Pizzo d'Alben
Non so come ci siamo riusciti, ma questa volta ci siamo superati. Riguardando a posteriori il tracciato su Komoot, mi accorgo che, tra grandi e piccoli, siamo stati capaci di disegnare ben cinque anelli nello stesso giro. Una geometria escursionistica che nemmeno noi avremmo saputo pianificare a tavolino!
La meta di oggi è il Pizzo d'Alben. Mi ero imbattuto più volte in questo nome dal suono così "alpino" studiando le cartine della zona di Premana, e oggi è finalmente arrivato il momento di calcarci sopra gli scarponi.
Partiamo dalla zona industriale di Premana, dove trovare parcheggio è un’impresa degna della scalata che ci aspetta, nonostante sia un giorno feriale. Puntiamo verso il Rifugio Ariaal, una meta che Gino conosce bene per esserci stato con Livio, suo amico e maestro di chitarra. Mentre il versante opposto della Val Varrone e il borgo di Premana sono già baciati dal sole, noi camminiamo nell'ombra, attraversando gruppi di baite perfettamente curate. I premanesi sono giustamente orgogliosi dei loro innumerevoli alpeggi: qui, praticamente ogni famiglia ha la sua "seconda casa" d'alta quota, tenuta come un gioiello.

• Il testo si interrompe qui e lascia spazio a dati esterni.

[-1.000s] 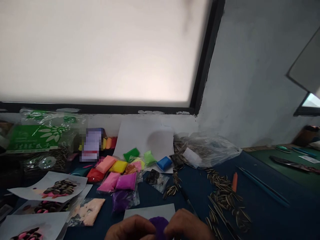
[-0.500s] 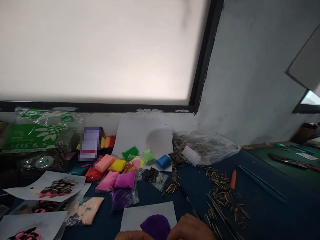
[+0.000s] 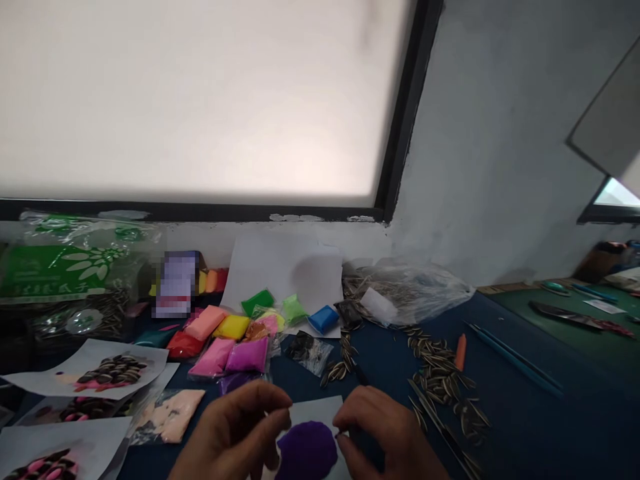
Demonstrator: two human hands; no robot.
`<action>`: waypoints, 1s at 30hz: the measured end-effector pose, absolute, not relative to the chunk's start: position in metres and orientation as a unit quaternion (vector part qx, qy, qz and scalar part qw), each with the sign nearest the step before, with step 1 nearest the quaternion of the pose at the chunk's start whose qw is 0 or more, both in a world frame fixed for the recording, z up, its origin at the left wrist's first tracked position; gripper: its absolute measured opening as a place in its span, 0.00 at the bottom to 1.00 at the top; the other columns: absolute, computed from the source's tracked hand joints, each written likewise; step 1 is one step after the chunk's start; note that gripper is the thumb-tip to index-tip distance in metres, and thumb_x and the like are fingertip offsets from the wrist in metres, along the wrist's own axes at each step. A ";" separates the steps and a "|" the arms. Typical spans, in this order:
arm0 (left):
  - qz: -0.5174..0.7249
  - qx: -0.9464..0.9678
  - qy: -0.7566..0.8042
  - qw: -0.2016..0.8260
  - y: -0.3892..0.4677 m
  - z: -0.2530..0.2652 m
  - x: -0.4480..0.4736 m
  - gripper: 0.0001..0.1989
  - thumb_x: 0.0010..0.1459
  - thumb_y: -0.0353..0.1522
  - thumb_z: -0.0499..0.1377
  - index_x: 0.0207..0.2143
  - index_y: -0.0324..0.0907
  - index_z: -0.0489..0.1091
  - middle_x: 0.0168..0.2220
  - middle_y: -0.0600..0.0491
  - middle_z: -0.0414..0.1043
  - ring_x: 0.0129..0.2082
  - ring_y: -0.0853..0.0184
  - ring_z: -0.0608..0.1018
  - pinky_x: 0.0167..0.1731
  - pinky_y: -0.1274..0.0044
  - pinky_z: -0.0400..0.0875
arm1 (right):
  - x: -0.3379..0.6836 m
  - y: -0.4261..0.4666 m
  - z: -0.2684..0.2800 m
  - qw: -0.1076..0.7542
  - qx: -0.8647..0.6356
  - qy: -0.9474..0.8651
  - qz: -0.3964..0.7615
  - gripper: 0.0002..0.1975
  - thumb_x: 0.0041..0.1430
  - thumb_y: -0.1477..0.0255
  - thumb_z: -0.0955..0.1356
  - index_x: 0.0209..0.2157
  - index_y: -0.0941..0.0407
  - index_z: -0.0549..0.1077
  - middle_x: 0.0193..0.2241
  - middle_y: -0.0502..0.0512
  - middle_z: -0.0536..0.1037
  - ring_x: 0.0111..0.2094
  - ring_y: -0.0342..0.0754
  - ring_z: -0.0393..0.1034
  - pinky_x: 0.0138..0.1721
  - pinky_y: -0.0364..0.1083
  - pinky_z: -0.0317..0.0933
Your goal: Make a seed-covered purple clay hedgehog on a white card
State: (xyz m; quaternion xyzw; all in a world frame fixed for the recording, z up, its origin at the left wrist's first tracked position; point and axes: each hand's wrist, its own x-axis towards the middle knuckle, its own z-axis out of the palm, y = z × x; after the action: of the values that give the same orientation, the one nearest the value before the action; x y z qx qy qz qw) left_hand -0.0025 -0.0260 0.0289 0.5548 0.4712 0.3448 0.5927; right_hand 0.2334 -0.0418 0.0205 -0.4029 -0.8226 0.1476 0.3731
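A flat, rounded piece of purple modelling clay point(image 3: 307, 452) lies on a small white sheet of paper point(image 3: 320, 408) at the bottom centre. My left hand point(image 3: 240, 433) is raised just left of the clay, thumb and forefinger drawn together; whether anything sits between them cannot be seen. On the clay's right edge, my right hand point(image 3: 387, 430) is curled, its thumb and forefinger pinched near a tiny dark speck too small to name. Sunflower seeds point(image 3: 435, 363) lie in a loose pile beyond the right hand.
Packets of coloured clay, such as a magenta one point(image 3: 247, 355), cluster behind the paper. Cards with seeds stuck on pink clay point(image 3: 113, 373) overlap at left. Tweezers point(image 3: 440, 423) and blue tweezers point(image 3: 515, 360) lie at right. A clear bag of seeds point(image 3: 410, 293) rests against the wall.
Both hands have risen further into view from the bottom edge. Their fingers have come off the clay's lower sides into pinched shapes beside it. The view has shifted slightly.
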 end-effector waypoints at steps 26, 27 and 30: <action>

Ignoriamo momentaneamente il rifugio e puntiamo più in alto, verso l'Alpe Chiarino, immersa in un gelo pungente. Alle spalle delle ultime baite, il sentiero punta dritto alla vetta dell'Alben. Essendo il versante esposto a Nord, la neve ha tenuto bene, costringendoci a percorrere l'ultimo tratto quasi "in trincea". Ma lo sforzo è ripagato: in vetta il sole ci accoglie insieme a un cielo terso e a un panorama che spazia su tutta la valle.
In discesa, guidati più dal caso che dalla bussola, imbocchiamo diverse varianti che ci portano, decisamente affamati, al Rifugio Ariaal. Ad accoglierci troviamo una cucina "non convenzionale" e la storia curiosa dei ragazzi che lo gestiscono: liguri, approdati tra queste montagne per vie misteriose, carichi di gioventù ed entusiasmo. Hanno grandi progetti, come la ristrutturazione delle vecchie stalle vicine per farne spazi di ospitalità.
Per il rientro scegliamo la carrareccia: più comoda del sentiero e decisamente più adatta alle nostre chiacchierate di fine giro. Rispetto alle ultime uscite abbiamo alzato l'asticella del dislivello, giusto per ricordare a noi stessi, che abbiamo ancora diverse cartucce da sparare.